The only Jesuit Catholic college in the country to offer an exclusively undergraduate liberal arts education, College of the Holy Cross enjoys a well-deserved reputation as one of the preeminent schools in the United States. Small class sizes, devoted faculty members, and a challenging curriculum have made the college an increasingly popular choice for many top-notch high school students. Others are attracted to the beautiful campus, active student body, and friendly living/learning environment. Whatever their reasons for choosing Holy Cross, few students are disappointed when they arrive, as evidenced by the school’s ninety-five percent freshman retention rate and overwhelmingly positive student satisfaction statistics.
The college has grown in both size and stature since it was established in 1843 as an academic community where the Jesuit ideals of educational integrity and social justice could flourish among its male students and faculty. Founded by Benedict Joseph Fenwick, the second bishop of Boston, the school originally comprised only one wooden building and a half-finished brick structure on a hill overlooking the largely unsettled town of Worcester, Massachusetts. There was little evidence to suggest that such a prominent college would eventually arise from this undeveloped setting.
Coeducational since 1972, the college is today home to around 2,800 young men and women and the campus is widely recognized as one of the most impressive in the country. Driving through the black, wrought-iron gates that form the entrance to Linden Lane, the treelined passageway that leads through the campus, visitors are immediately struck by the school’s beautiful architecture and perfectly manicured grounds, which are spread over 174 acres.

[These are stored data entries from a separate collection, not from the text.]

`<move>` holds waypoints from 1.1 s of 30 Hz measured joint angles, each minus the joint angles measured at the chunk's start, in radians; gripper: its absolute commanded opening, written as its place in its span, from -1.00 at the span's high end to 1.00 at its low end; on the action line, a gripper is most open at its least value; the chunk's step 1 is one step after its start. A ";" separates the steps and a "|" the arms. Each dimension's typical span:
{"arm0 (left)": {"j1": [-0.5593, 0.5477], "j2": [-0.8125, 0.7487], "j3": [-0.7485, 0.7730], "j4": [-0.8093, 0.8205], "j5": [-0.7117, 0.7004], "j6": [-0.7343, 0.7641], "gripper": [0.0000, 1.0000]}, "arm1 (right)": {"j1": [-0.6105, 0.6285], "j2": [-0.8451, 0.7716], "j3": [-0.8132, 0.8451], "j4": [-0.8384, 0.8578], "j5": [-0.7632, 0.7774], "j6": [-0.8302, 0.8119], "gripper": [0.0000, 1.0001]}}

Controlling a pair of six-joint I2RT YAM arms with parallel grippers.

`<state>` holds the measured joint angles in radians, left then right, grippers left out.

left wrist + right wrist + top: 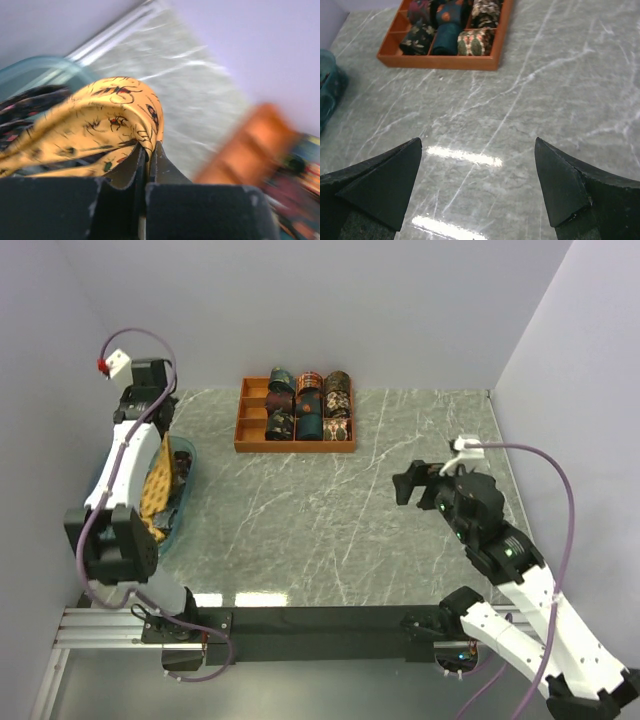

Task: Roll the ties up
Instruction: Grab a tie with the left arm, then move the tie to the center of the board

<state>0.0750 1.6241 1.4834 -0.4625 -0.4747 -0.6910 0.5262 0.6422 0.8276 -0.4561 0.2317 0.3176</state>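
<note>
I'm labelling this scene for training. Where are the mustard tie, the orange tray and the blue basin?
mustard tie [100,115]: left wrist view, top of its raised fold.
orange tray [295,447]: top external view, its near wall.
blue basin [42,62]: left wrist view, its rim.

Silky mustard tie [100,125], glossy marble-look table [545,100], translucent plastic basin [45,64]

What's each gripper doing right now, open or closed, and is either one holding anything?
Left gripper: closed on the yellow tie.
Right gripper: jaws open, holding nothing.
</note>
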 measured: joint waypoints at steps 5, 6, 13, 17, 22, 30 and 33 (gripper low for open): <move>-0.145 -0.126 0.077 -0.042 -0.020 0.001 0.99 | 0.000 0.086 0.031 0.064 -0.104 -0.055 -1.00; -0.182 -0.142 0.090 -0.045 -0.019 0.000 0.99 | 0.001 0.093 0.031 0.072 -0.125 -0.062 -1.00; -0.406 -0.180 0.127 -0.025 0.035 -0.001 0.99 | 0.002 0.090 0.031 0.158 -0.198 -0.064 -1.00; -0.524 -0.164 0.127 0.031 0.095 -0.015 0.99 | 0.002 0.089 0.031 0.164 -0.209 -0.054 -0.99; -0.656 -0.095 0.127 0.126 0.172 -0.063 0.99 | 0.002 0.077 0.031 0.140 -0.187 -0.053 -1.00; -0.827 -0.026 0.081 0.236 0.241 -0.110 0.94 | 0.002 0.012 0.031 0.107 -0.093 -0.052 -1.00; -0.836 -0.037 -0.016 0.330 0.277 -0.151 0.90 | 0.002 0.001 0.031 0.094 -0.073 -0.048 -1.00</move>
<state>-0.7609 1.5867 1.4670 -0.1322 -0.1978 -0.8417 0.5278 0.6430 0.8581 -0.3622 0.1589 0.2691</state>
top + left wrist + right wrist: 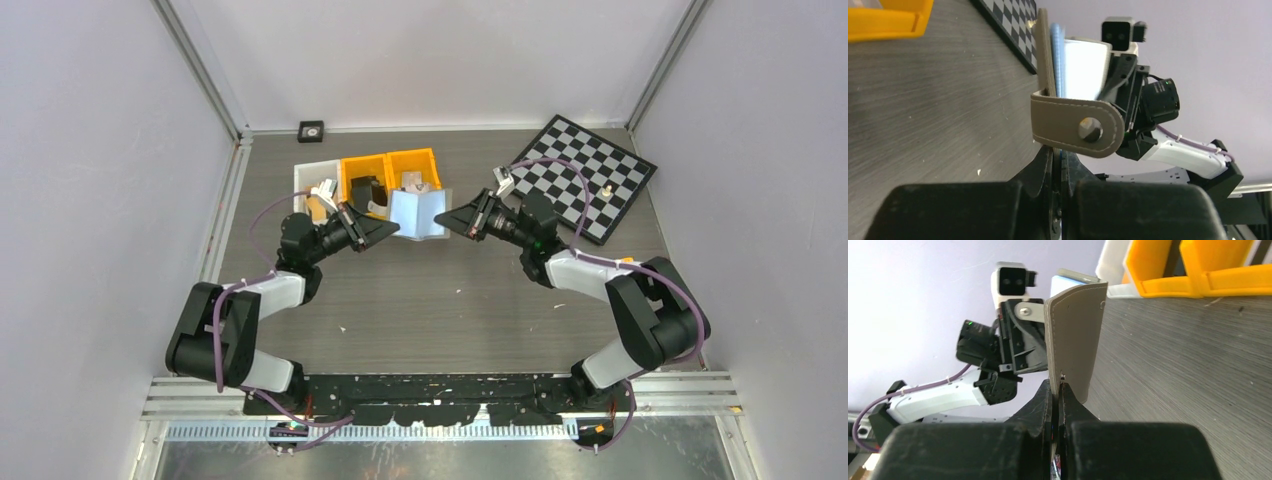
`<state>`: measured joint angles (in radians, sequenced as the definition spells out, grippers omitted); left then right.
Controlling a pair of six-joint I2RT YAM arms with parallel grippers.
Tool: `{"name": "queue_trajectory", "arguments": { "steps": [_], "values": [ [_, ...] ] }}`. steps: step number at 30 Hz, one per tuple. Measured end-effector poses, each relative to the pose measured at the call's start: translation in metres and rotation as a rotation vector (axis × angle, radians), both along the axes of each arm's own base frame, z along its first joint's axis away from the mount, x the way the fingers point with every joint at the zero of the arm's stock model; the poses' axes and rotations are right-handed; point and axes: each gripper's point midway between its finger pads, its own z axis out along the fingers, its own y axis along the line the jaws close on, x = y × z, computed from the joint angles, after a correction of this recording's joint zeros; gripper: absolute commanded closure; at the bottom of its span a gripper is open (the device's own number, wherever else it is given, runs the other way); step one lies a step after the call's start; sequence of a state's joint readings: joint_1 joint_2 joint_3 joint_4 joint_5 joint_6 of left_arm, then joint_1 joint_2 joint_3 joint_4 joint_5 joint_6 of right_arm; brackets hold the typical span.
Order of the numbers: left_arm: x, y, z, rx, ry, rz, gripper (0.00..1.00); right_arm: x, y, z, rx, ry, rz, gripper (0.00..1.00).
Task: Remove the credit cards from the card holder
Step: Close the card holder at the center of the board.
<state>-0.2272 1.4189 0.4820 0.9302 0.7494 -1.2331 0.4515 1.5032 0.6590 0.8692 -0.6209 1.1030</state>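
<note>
Mid-air, left tool [1056, 161] and right tool [1056, 390] clamp card holder [1073, 340] — wrist-only, maybe, blue card [1058, 60].

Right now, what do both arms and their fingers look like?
Both the left arm and right arm alternate chunky black joints with white links. A purple cable loops along each. The fingers are black, tapering wedges; a white-cased camera sits on each wrist.

Card holder [1063, 120]: matt stitched leather, metal snap [1090, 129]; table [923, 110] wood-grain; bins [1198, 275] glossy plastic.
</note>
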Motion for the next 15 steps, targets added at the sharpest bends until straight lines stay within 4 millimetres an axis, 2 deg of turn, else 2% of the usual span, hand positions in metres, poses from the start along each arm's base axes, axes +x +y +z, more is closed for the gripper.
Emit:
{"name": "queue_trajectory", "arguments": {
  "steps": [4,7,11,15],
  "values": [
    [0.000,0.000,0.002,0.010,-0.036,-0.008,1.00,0.005,0.007,-0.016,-0.055,0.040,-0.009,1.00],
    [-0.002,-0.001,-0.005,0.039,-0.039,-0.012,1.00,0.003,0.017,-0.019,-0.096,0.035,-0.001,0.99],
    [-0.008,-0.009,-0.007,0.067,-0.063,-0.039,1.00,0.000,0.028,-0.020,-0.125,0.018,0.020,1.00],
    [-0.012,-0.020,-0.012,0.102,-0.073,-0.067,1.00,-0.001,0.032,-0.034,-0.147,0.050,0.034,0.99]
  ]
}}
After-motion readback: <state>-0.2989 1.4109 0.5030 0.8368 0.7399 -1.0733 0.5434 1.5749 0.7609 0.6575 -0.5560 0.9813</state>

Ivy-covered residence halls and open green spaces are intermixed with technologically advanced academic buildings and state-of-the-art athletic facilities. There are three wellendowed libraries, two multi-sport recreational facilities, a recently renovated campus center, and a comprehensive art complex. Completed in 2001, Smith Hall, located in the center of the campus, is the home of the college’s Center for Religion, Ethics, and Culture, as well as the philosophy and religious studies departments, the Center for Interdisciplinary Special Studies, information technology services, and the registrar’s office. The Center’s primary public space is the two-story Rehm Library, which provides space for hospitality, lectures and events, quiet space for reading and reflection, and enhanced library resources on religion and spirituality.
With its outdoor sculptures and idyllic flower gardens, the award-winning campus is both peaceful and picturesque. Few who visit the school are disappointed by its physical surroundings. Perhaps more impressive than the campus, however, are the strong traditions and deep loyalties that have taken root here for many generations. Each year, young men and women from all over the country come here to participate in a vibrant academic and residential community where the Jesuits’ founding principles continue to flourish. These students experience an educational environment where intelligent dialogue is encouraged and scholarly exploration is rewarded. Along the way, they become part of a close-knit social atmosphere where lifelong friendships are fostered. Alumni carry these meaningful lessons and experiences with them by continuing to seek ways to integrate their faith, their lives, and their value-centered education.